Suivant la même description:
"Dans les dix îles dont on vient de parler, et qui ont quelque étendue, il y a une grande abondance d’arbres et de plantes, et partout où le terrain est uni il y a des maisons et des habitans. Dans les soixante-dix autres (il faudrait dire soixante-dix-neuf), la terre est trop inégale et trop raboteuse, les montagnes sont trop escarpées et les vallées trop étroites pour qu’on puisse y demeurer; mais il y a de petits bras de mer très poissonneux, et les habitans des îles voisines s’y rendent pour en recueillir les productions,"

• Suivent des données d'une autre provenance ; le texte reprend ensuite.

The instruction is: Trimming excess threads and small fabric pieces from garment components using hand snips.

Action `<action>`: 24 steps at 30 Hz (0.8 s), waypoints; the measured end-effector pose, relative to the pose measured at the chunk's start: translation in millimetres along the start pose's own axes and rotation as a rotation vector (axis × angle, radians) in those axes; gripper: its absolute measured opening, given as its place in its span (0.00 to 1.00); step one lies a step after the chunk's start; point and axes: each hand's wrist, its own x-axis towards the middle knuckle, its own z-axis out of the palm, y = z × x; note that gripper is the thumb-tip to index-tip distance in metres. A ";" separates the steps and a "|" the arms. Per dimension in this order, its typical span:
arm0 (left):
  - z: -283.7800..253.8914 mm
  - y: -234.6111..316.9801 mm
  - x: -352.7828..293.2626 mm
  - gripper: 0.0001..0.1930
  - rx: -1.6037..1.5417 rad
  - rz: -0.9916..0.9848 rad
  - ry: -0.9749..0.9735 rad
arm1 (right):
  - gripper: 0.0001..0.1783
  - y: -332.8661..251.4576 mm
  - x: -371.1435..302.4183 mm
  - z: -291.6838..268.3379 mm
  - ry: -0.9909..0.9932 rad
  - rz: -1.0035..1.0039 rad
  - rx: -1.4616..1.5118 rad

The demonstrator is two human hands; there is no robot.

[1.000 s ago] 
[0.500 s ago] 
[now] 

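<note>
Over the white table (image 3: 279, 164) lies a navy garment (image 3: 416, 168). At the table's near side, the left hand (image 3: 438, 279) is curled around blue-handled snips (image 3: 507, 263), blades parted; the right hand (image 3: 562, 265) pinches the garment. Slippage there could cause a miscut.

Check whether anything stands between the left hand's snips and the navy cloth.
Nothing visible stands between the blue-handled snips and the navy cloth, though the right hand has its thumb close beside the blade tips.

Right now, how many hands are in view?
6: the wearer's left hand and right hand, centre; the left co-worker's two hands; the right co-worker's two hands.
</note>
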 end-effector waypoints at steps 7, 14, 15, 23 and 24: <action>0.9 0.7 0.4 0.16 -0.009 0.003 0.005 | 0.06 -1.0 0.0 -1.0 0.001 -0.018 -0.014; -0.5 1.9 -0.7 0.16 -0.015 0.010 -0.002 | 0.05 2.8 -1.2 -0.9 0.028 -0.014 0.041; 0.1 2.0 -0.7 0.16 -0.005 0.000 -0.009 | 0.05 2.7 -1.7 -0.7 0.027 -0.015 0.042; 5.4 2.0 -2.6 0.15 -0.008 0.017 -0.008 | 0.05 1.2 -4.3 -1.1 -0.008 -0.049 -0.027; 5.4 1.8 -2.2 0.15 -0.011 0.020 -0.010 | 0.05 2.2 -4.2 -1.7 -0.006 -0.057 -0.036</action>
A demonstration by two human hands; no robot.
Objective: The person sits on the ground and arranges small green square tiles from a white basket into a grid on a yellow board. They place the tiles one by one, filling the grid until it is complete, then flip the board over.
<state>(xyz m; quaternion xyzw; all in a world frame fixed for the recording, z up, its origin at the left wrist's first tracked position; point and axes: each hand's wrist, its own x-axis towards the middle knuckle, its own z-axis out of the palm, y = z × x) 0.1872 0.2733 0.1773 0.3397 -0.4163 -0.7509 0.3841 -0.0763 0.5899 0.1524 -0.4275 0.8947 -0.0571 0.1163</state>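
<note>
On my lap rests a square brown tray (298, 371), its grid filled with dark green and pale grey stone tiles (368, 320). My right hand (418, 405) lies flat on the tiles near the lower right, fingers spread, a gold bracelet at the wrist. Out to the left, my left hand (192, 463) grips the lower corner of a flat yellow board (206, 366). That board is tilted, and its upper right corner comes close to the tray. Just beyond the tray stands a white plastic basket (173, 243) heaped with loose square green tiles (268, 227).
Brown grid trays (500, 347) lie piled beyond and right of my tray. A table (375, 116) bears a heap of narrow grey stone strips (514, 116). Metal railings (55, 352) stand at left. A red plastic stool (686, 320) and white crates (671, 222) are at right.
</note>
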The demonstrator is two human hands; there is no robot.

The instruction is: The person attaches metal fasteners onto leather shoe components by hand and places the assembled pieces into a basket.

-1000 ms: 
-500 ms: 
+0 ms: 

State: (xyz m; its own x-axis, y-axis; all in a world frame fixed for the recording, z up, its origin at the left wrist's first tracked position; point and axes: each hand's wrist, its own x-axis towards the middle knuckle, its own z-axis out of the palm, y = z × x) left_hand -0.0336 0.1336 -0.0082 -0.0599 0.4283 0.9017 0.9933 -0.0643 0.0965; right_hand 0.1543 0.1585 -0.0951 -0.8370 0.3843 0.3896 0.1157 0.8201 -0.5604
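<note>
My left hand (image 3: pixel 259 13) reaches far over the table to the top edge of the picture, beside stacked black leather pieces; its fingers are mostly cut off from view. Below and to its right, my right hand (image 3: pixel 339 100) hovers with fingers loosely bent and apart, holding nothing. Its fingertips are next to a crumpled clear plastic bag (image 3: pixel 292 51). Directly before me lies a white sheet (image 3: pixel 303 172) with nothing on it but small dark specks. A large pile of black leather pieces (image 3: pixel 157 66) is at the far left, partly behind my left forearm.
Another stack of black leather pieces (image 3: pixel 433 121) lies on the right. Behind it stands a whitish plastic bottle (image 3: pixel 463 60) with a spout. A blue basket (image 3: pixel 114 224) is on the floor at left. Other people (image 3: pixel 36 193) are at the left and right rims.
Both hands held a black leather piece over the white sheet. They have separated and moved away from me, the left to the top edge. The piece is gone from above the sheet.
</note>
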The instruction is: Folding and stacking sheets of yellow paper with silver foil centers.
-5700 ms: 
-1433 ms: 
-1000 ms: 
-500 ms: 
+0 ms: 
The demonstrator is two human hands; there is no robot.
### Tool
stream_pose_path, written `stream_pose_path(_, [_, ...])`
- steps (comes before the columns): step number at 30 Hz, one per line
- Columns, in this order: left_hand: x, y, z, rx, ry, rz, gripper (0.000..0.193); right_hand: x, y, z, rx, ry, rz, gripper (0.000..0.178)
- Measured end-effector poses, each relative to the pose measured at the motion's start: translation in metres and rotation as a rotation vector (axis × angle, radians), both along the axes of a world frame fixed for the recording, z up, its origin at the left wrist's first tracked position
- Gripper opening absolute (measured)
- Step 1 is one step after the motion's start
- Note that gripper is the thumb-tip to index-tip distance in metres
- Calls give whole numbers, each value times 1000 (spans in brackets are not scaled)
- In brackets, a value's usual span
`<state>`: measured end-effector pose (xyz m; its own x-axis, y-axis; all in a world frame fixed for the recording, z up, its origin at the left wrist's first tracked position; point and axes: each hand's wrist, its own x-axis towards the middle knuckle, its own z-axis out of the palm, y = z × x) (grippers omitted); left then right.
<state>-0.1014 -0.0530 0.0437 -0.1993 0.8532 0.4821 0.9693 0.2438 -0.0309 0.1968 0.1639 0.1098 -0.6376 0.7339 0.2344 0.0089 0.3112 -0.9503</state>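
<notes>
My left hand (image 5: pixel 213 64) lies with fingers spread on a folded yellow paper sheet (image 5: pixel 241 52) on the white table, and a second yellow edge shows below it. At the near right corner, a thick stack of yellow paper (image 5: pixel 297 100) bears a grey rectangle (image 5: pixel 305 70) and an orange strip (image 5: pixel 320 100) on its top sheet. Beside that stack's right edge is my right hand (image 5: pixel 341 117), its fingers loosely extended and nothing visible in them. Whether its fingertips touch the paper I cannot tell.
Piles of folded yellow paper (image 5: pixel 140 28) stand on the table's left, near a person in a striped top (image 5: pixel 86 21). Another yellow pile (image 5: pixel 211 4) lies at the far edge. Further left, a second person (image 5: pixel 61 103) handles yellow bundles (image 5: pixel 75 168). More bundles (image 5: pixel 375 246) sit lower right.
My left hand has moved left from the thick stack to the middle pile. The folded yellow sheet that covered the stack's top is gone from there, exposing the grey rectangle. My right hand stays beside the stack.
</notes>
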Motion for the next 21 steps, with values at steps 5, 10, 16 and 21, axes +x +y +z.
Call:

c’est-àdire, pour y faire la pêche.
"Ces îles, situées au vingt-septième degrè, jouissent d’une température douce; c’est pourquoi les montagnes et les vallées produisent toute sorte de légumes et de grains, du froment, du seigle, du menu riz, etc. On y trouve cet arbre que les Chinois nomment Ou-kieou-mou, et les Japonais, Nan-ki faze (Croton sebiferum). On y récolte encore de la cire, et, de plus, la pêche et la chasse y sont très abondantes, et d’un grand rapport."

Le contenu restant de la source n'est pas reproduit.